When my son was a teenager, I transitioned from his mom to his dad.
Growing up, I was a tomboy, but in a Mormon family in Utah, so “exploring my identity” meant shoving myself into the mold my parents modeled: stay-at-home-mom with seven kids, standing dutifully by my husband. I did begin that journey; I married a Mormon man when I was 19 and gave birth when I was 22—the age my son is now. For this essay, I’ll call him Ben.
When Ben was two, his dad and I left the Mormon faith. We began the potty-training journey and the official exodus from the church on the same weekend by making a family trip to buy “big boy underwear” for all three of us. (That was 20 years ago this weekend.) Over the following weeks, my son switched between his SpongeBob underwear and pull-ups, and I swapped my Mormon underwear for the least girly boy shorts I could find. (That I preferred to call them big boy underwear for myself should have been a clue, but alas.)

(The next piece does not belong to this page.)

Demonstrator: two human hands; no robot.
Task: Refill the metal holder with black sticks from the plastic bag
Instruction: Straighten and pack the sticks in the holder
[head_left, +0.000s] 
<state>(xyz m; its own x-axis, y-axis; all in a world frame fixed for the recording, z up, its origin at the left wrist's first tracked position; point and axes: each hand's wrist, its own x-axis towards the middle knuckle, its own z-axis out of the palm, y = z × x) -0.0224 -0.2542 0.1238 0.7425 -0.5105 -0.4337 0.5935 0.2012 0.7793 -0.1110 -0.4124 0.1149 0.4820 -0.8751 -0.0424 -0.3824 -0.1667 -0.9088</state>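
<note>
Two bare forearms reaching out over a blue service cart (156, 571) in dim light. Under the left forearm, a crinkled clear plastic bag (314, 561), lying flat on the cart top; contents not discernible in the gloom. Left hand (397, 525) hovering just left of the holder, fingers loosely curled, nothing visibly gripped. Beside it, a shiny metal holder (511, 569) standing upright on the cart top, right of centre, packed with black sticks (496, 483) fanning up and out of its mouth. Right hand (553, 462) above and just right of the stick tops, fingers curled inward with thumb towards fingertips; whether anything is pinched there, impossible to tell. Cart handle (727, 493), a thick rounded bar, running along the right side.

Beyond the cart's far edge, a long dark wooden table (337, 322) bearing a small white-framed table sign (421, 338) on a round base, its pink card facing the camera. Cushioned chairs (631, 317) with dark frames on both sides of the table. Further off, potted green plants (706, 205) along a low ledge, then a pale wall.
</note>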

Fast-forward to the summer my son turned 15. My little family and I had been living in rural Tanzania since Ben was 9. As is customary in many cultures across sub-Saharan Africa, parents can be called by the name of their oldest child (or oldest son). It’s respectful, somewhat like using Mr/Miss/Mrs/Mx in English. So most people called me Mama Ben and his other dad Baba Ben.1
Ben had spent a few weeks visiting family and friends in the US and Europe and had just flown home to Tanzania. I had spent the past year quietly exploring my gender identity. Instead of going all the way home in Southern Tanzania, Ben, Baba Ben, and I traveled by airplane, car, and motor boat to arrive at Gombe Stream National Park. This verdant, mountainous area is where Jane Goodall (my childhood idol) studied chimpanzees. It had been a dream of mine to visit and trek for chimps in the forest.

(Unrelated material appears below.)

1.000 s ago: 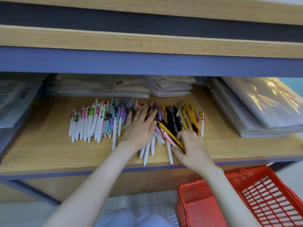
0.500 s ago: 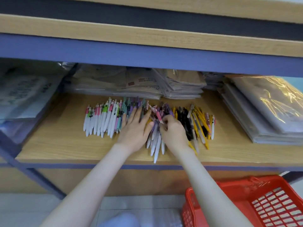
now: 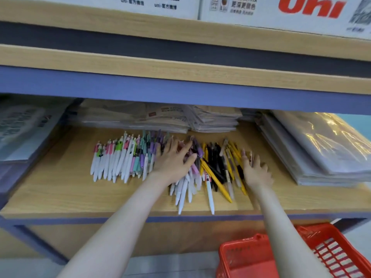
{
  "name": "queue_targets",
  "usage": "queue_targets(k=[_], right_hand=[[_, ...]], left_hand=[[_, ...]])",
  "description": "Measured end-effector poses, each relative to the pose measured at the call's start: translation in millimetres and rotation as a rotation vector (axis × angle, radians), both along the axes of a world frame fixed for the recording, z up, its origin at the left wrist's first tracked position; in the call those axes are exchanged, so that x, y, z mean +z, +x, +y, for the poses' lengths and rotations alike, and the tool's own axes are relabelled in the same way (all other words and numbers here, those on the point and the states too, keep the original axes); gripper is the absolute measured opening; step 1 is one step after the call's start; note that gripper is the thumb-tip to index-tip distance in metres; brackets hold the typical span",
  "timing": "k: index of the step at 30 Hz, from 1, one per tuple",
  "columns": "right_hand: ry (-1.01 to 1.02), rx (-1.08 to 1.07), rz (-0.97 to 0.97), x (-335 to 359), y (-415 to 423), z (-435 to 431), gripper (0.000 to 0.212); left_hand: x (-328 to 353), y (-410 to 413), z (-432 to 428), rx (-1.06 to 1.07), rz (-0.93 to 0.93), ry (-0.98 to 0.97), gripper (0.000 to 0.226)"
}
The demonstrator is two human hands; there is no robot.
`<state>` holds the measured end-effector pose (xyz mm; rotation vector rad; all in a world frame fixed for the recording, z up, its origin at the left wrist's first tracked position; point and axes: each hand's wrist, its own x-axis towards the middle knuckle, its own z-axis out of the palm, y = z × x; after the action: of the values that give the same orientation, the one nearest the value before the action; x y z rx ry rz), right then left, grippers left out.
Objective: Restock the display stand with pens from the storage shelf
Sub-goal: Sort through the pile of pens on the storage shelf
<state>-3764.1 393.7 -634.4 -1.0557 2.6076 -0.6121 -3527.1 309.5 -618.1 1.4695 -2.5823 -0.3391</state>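
Left grip (image 3: 172, 164) hides several pens (image 3: 120, 157); red basket (image 3: 247, 255) runs off the bottom edge.

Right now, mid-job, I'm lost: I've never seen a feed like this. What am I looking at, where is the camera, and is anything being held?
No machine here: a person works bare-handed, and the one picture comes from a camera worn on their head, looking forward and down. The left hand lies flat, fingers spread, on the middle of a row of pens on a wooden shelf. The right hand rests against the yellow and black pens at the row's right end. Neither hand appears to grip anything, though the picture is blurred. Plastic-wrapped packets are stacked behind and to the right; a red basket sits below the shelf.
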Motion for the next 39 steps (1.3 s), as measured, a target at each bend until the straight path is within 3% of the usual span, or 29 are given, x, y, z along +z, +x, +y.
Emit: queue_targets(k=[4,15,19,23,29,37,39], right_hand=[[-0.126,0.253,-0.083,-12,4,-7,0.056],[-0.122,0.353,-0.183,-8,28,-22,0.054],[-0.192,0.371,-0.078,7,29,-27,0.053],[-0.042,0.553,0.076,14,33,-56,0.047],[0.101,0.448,0.119,12,25,-77,0.047],[-0.091,0.329,0.302,12,17,-59,0.033],[-0.037,0.392,0.325,5,14,-58,0.043]], left_hand=[[-11,-4,-5,-0.042,-0.030,0.033,0.055],[-3,-4,-13,-0.077,-0.064,0.057,0.054],[0,2,-14,-0.039,-0.058,-0.012,0.057],[6,16,-12,0.003,-0.038,-0.036,0.058],[5,36,-2,0.042,-0.070,-0.025,0.061],[2,24,10,0.015,-0.043,-0.034,0.062],[0,20,12,0.011,-0.051,-0.066,0.063]])
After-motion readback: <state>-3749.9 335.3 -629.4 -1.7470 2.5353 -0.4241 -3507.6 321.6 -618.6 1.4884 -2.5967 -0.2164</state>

The day had been amazing; with a guide, our little group happened across a troop of chimps right on the path. We then followed them partway back to camp. After lunch, Ben and I sat on the steps outside the roadhouse, catching up. A giant mango tree provided shade. We watched baboons crash through the trees up the hill and climb onto the roadhouse balcony, looking for scraps. The gentle waves of Lake Tanganyika lapped a few yards away, and vervet monkeys played nearby. A baby monkey hopped down a couple of steps toward us before realizing we were there. It stopped so close I could have reached out to touch it.

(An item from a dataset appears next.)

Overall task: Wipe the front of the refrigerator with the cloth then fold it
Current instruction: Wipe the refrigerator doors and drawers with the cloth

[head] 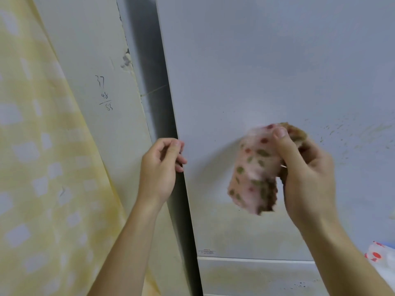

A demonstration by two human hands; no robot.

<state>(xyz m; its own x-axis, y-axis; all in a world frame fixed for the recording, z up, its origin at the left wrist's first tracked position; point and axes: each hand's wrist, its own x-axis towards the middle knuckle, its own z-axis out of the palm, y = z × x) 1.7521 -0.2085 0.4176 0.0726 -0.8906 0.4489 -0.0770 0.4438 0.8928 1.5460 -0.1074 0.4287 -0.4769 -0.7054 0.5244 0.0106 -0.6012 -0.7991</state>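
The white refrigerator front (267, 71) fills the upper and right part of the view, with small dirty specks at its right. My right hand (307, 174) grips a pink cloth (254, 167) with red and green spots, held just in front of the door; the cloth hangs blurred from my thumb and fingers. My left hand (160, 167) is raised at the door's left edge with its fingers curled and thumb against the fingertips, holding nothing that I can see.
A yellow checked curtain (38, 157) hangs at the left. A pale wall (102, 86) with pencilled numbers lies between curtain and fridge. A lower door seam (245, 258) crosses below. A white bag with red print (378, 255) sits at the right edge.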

Sitting there at Gombe, apropos of nothing, Ben came out to me as straight. I was proud of him and myself. Not for being straight—I had hoped he’d be gay, actually—but because it meant I’d raised him to be LGBTQ-friendly. Straight was not the default in my house.
Since we were on the subject, I decided it was a good time for me to come out to him. At the time, nonbinary felt like the right label for me, and I’d told his dad a few weeks before.
I said to Ben, “Hey, bud, I’ve got something important to tell you.”
He interrupted me to say, “No. Don’t say it. I know what you’re going to say. Don’t say it.”
I was baffled. Yes, I had been dropping hints, like applauding his prospective boarding school2 because it accommodated nonbinary students. But I did not expect this reaction.
“Dude, this is important to me,” I said, “I’m nonbinary.” I was hurt.
His face hardened and he said, “I don’t believe you.”
“What do you mean you don’t believe me? What if I had said to you that I didn’t believe you are straight?”
He said, “I wouldn’t care, because I know I’m straight” with the kind of attitude only teenagers can manage.
I felt myself getting upset, so I asked to talk about it more later, and stepped away. After a couple of hours at the beach, we reconvened. This time, I told him some of the things that made me feel I’m not a woman, like declaring “I’m going to be a boy when I grow up” when I was three. I thought I’d grow up like dad, and I never felt comfortable in women-only spaces. And a thousand other things I have felt throughout my life.
Dropping the label “woman” was liberating for me. Not because I didn’t want to be a woman. Not because there’s anything wrong with being a woman. But because I’m just not one.
After a few of my stories, he said, “Oh. I didn’t know all that about you. Okay, cool. What pronouns do you want me to use for you?”
My heart swelled; I tear up at the memory.
Aside for animal-lovers: The next day, we trekked more and followed a chimp mom-baby pair for about 30 minutes. The baby played while the mom napped; she would reach up and pull the baby down out of trouble every few minutes. Later, the baby nursed. Then the mom created a tool to fish for termites, and the baby tried to copy her. This was the exact behavior that Jane Goodall had seen, which revolutionized how we think about non-human animals.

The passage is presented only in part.